In most cases, failure is characterized by burnout of conductors. Soldering them yourself or welding them at home is possible, but impractical, since after splicing it is impossible to ensure the same measurement accuracy. Therefore, the best option is to replace the thermocouple. For this:

  • Purchase a new replacement model on the Internet; it is better to do this using the thermocouple code, which can be found on the device itself or in the passport of the gas stove;
  • Also disconnect the stove from the electrical network and gas supply system;
  • Remove the front panel and top cover of the cooker and disconnect the electrical leads where they connect to the solenoid valve;


    Rice. 8: Remove the front panel or top cover

  • Unscrew the fastening nut in the oven and remove the thermocouple; if the fastening element does not give in immediately, do not use excessive force so as not to break the fastening point, use WD-40 or any other solvent;


    Rice. 9: Unscrew the thermocouple

  • Install a new thermocouple in the hole and secure it in the same way as the previous one, connect it to the internal electrical wiring circuit of the stove;


    Rice. 10: Install a new thermocouple

  • Reassemble in reverse order and test the operation of the gas stove.

How to clean an AOGV boiler

For this operation you will need a regular plastic bottle cleaning brush. It can be purchased at a hardware store and is perfect for cleaning vertical channels. Tie it with electrical tape to a wooden stick so that you can easily go through the channels along their entire height. In order not to spread excess dirt in the boiler room, take everything that can be moved out into the yard for cleaning.

  1. Start cleaning from the top plane of the heat exchanger, clean off and sweep down all the soot.
  2. Then comes the turn of cleaning the channels. The soot will come off the walls quite easily if it has not yet hardened, otherwise you will have to make some effort.
  3. After completing the cleaning process of the boiler itself, proceed to the removed components and parts. Clean the top cover of the heat exchanger. After this, remove layers of soot on the top cover of the boiler itself and from the hood.
  4. Lastly, use a brush to brush away the soot that has accumulated from above from the burner block; the burner itself is already clean.

Immediately lightly clean the tube with fine sandpaper. This completes the process of cleaning the boiler and its parts. Proceed to reassembling the AOGV boiler.

Safety Tips

Due to the fact that the thermocouple is responsible for the safe operation of the gas stove, care should be taken to ensure that optimal conditions are provided during replacement and operation:

  • At the first sign of a gas leak, immediately turn off the gas taps and ensure the room is ventilated;
  • The direction of the measuring element should be uniformly approaching the flame or located along the heat source;
  • The wire should not experience mechanical load or tension, but it should not dangle freely either;
  • When replacing one model with another, choose the one that is suitable in terms of parameters and temperature conditions for your stove.

If you are unable to complete this procedure on your own or if you smell gas after replacement, immediately contact your gas service to prevent an emergency.

Measurement speed

The performance is determined by the ability of the primary converter to quickly respond to temperature surges and the subsequent flow of input signals from the measuring device.

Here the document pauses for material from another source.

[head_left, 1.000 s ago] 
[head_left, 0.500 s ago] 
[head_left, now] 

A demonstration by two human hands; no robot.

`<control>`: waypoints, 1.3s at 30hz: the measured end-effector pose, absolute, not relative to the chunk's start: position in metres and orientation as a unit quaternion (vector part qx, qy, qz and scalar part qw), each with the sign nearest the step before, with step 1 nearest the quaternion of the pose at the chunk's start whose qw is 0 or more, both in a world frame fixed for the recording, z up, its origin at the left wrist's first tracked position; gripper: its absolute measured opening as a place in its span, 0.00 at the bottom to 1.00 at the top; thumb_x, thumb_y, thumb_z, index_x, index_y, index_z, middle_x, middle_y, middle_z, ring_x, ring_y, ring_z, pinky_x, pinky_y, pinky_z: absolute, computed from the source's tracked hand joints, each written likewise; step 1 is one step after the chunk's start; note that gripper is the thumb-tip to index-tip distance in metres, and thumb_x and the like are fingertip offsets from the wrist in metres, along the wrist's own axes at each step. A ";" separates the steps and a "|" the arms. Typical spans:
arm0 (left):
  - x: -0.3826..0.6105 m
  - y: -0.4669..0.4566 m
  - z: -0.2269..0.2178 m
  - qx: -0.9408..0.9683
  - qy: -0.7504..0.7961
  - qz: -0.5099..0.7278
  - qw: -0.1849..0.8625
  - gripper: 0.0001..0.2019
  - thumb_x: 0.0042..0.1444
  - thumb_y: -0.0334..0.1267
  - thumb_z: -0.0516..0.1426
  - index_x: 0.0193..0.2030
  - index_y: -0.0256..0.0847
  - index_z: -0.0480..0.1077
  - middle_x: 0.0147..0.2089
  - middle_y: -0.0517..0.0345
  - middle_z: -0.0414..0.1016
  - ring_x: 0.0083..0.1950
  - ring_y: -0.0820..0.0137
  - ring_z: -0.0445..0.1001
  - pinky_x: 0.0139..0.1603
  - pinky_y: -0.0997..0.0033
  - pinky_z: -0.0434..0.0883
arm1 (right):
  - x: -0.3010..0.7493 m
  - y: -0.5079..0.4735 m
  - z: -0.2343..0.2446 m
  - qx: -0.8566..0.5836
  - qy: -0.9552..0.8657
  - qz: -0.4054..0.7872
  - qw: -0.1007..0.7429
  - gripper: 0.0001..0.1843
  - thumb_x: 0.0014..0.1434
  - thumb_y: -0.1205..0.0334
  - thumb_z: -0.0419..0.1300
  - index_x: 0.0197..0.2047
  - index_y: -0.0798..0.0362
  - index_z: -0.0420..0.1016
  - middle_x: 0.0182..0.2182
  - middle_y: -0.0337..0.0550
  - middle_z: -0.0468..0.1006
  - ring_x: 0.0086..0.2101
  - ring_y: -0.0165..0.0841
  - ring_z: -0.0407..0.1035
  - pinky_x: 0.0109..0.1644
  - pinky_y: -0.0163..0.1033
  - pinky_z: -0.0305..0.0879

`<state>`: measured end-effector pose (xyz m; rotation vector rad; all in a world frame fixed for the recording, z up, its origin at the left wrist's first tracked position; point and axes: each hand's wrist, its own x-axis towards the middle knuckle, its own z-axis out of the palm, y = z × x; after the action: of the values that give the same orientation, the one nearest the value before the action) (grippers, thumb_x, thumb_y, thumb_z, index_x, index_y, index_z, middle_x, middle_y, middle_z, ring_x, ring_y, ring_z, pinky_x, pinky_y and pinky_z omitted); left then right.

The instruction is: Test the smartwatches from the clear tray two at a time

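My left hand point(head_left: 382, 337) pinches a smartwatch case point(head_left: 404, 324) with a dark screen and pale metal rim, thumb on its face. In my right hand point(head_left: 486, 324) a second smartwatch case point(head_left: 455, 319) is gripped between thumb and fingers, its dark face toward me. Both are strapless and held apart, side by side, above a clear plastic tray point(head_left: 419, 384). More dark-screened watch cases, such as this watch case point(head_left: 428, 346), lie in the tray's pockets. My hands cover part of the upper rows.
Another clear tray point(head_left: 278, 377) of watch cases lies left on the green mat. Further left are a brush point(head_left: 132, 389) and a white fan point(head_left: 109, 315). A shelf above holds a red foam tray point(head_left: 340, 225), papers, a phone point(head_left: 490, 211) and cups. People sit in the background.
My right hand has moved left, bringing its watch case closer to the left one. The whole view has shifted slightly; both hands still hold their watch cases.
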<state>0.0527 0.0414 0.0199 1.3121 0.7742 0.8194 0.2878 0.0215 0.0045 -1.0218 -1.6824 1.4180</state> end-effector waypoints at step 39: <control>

Factors that increase performance:

  1. Correct installation and calculation of the length of the primary converter;
  2. When using a converter with a protective sleeve, it is necessary to reduce the mass of the assembly by selecting a smaller diameter of the sleeves;
  3. Minimizing the air gap between the primary converter and the protective sleeve;
  4. Using a spring-loaded primary converter and filling the voids in the sleeve with a heat-conducting filler;
  5. A fast moving or denser medium (liquid).